Dukungan sosial dapat melindungi dari stres akibat tekanan-tekanan
permasalahan yang terjadi, khususnya terhadap stres yang berhubungan dengan
tugas akademik yang dihadapi mahasiswa dalam menyelesaikan skripsi. Dukungan
sosial juga dapat mengurangi stres pada mahasiswa yang diakibatkan oleh
permasalahan yang dialami mahasiswa dalam tugas akademiknya sehingga dapat
mengurangi terjadinya prokrastinasi (Smith & Renk, 2007). Mahasiswa dengan
dukungan sosial yang tinggi akan mempunyai pikiran lebih positif terhadap situasi
yang sulit, seperti saat pengerjaan tugas-tugas akademik bila dibandingkan dengan
40
individu yang memiliki tingkat dukungan sosial yang rendah (Fibrianti, 2009).
Selanjutnya Bozo dkk. (dalam Andarini & Fatma, 2013), menyatakan dukungan
sosial dapat melindungi individu dari gangguan kesehatan mental. Dukungan sosial
tersebut dapat diperoleh dari anggota keluarga, teman sebaya, anggota kelompok,
institusi setempat, dan lingkungan sekitar.
Berdasarkan pernyataan para ahli tersebut, dapat disimpulkan bahwa
dukungan sosial seperti dukungan sosial teman sebaya memiliki hubungan dengan
prokrastinasi akademik. Hal tersebut juga didukung oleh penelitian yang dilakukan
oleh Pradinata dan Susilo (2016), yang menemukan hubungan negatif yang
signifikan antara dukungan sosial teman sebaya dengan prokrastinasi akademik.
Karena dengan adanya dukungan sosial teman sebaya, mahasiswa akan menerima
dukungan emosional yang meliputi ungkapan empati, kepedulian, dan perhatian,
dukungan penghargaan, bantuan secara langsung, dan dukungan informatif seperti
nasehat, petunjuk dan umpan balik. Hal-hal tersebut dapat menghadirkan perasaan
positif secara emosional, membuat mahasiswa merasa dicintai dan dihargai, serta
membuat mahasiswa merasa yakin terhadap kemampuannya sehingga dapat
membantu mahasiswa menghindari prokrastinasi akademik.
E. Hipotesis
Hipotesis yang diajukan dalam penelitian ini terbagi menjadi satu hipotesis
mayor dan dua hipotesis minor.
41
Hipotesis mayor :
1. Terdapat hubungan antara regulasi diri dan dukungan sosial teman sebaya
secara bersama-sama dengan prokrastinasi akademik dalam menyelesaikan
skripsi.
Hipotesis minor :
2. Terdapat hubungan negatif antara regulasi diri dengan prokrastinasi akademik.

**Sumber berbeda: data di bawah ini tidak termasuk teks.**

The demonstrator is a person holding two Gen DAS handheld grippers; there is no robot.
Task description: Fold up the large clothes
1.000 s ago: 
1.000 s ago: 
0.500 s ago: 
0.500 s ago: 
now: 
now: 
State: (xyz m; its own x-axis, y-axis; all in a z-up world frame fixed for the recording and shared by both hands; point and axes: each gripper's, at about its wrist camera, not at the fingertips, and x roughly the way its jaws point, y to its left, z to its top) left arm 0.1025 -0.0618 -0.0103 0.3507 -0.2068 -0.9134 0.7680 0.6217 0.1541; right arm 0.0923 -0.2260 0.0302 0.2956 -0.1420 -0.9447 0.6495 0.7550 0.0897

Yang artinya semakin tinggi tingkat regulasi diri maka semakin rendah tingkat
prokrastinasi akademik. Sebaliknya, semakin rendah tingkat regulasi diri maka
semakin tinggi tingkat prokrastinasi akademik.
3. Terdapat hubungan negatif antara dukungan sosial teman sebaya dengan
prokrastinasi akademik. Yang artinya semakin tinggi tingkat dukungan sosial
teman sebaya maka semakin rendah tingkat prokrastinasi akademik.
Sebaliknya, semakin rendah tingkat dukungan sosial teman sebaya maka
semakin tinggi tingkat prokrastinasi akademik.